Been meaning to do that for a while - and just saw an article in BAR (see below) and thought - that's how I feel today (grin) I've had the flu for 2 weeks and feel really pissed off.
Sunday before last, my friend visiting from China, calls up and says come to dinner tonite, meet me at Darling Harbour. So did that, and even though we could've walked to the restaurant he'd selected in about 15 minutes, he decides (he's rather wealthy) we should take a water taxi to Circular Quay (for those who know Sydney). I protested, as I knew it was expensive - $70 for a 10 minute ride.We're no sooner in the boat, than it starts to rain like hell, and before the boatmaster could get the curtains down, I was soaked on one side. Light clothing so was dry in one hour. Naturally, the high class restaurant was aircon, so by next day I knew I was going to have at least a cold.

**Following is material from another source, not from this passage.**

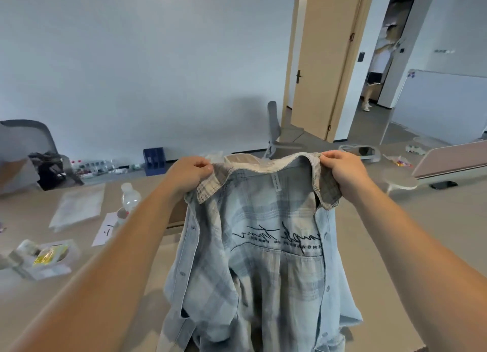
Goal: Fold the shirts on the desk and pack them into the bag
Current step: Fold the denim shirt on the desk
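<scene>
A light blue and beige plaid shirt (263, 267) hangs open in front of me above the desk (147, 270), its inside facing me with dark script showing through the back. My left hand (189, 174) pinches the collar at its left end. My right hand (342, 170) pinches the collar at its right end. The shirt's lower part drapes down toward the desk's near edge. A clear plastic bag (77, 207) lies flat on the desk at the left.
On the desk's left lie a plastic water bottle (129, 197), a white paper sheet (105, 230) and a clear box with yellow contents (48, 257). A grey chair (275, 130) stands behind the desk. A person stands in the far doorway (379, 62).
</scene>
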A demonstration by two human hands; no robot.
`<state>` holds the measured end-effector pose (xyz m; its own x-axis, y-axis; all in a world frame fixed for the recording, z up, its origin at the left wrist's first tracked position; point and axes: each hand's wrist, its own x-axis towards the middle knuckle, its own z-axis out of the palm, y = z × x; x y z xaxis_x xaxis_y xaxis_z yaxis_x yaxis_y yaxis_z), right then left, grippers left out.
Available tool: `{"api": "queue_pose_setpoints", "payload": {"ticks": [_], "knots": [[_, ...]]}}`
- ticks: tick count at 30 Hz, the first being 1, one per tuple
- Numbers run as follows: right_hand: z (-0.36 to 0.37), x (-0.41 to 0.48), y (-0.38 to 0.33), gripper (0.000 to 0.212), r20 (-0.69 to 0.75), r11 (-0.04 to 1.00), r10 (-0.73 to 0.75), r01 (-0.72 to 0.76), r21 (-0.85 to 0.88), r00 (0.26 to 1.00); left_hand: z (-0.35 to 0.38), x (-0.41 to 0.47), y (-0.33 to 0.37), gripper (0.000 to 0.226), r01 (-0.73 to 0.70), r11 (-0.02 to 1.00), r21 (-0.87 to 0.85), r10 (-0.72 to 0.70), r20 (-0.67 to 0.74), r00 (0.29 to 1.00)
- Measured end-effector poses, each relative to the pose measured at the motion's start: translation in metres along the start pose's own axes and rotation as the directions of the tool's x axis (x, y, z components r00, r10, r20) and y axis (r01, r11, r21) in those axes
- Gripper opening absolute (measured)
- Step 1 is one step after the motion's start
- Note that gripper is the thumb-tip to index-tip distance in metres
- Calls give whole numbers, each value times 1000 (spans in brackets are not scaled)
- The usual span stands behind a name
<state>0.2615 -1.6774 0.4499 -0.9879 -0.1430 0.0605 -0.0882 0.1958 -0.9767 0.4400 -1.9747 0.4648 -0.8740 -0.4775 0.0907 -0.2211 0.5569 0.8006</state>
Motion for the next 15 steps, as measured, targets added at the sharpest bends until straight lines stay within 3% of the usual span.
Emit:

Hence my feeling for the avatar.
OK! the article. Its not exactly new info, but its hard data on what appears to have been the style of execution of a young man by the Romans. Here's a part of the article from the Biblical Archeology Review:
Roman Crucifixion Methods Reveal the History of Crucifixion
Crucifixion in Antiquity
Biblical Archaeology Society Staff • 07/17/2011
What do we know about the history of crucifixion? In the following article, “New Analysis of the Crucified Man,” Hershel Shanks looks at evidence of Roman crucifixion methods as analyzed from the remains found in Jerusalem of a young man crucified in the first century A.D. The remains included a heel bone pierced by a large nail, giving archaeologists, osteologists and anthropologists evidence of crucifixion in antiquity.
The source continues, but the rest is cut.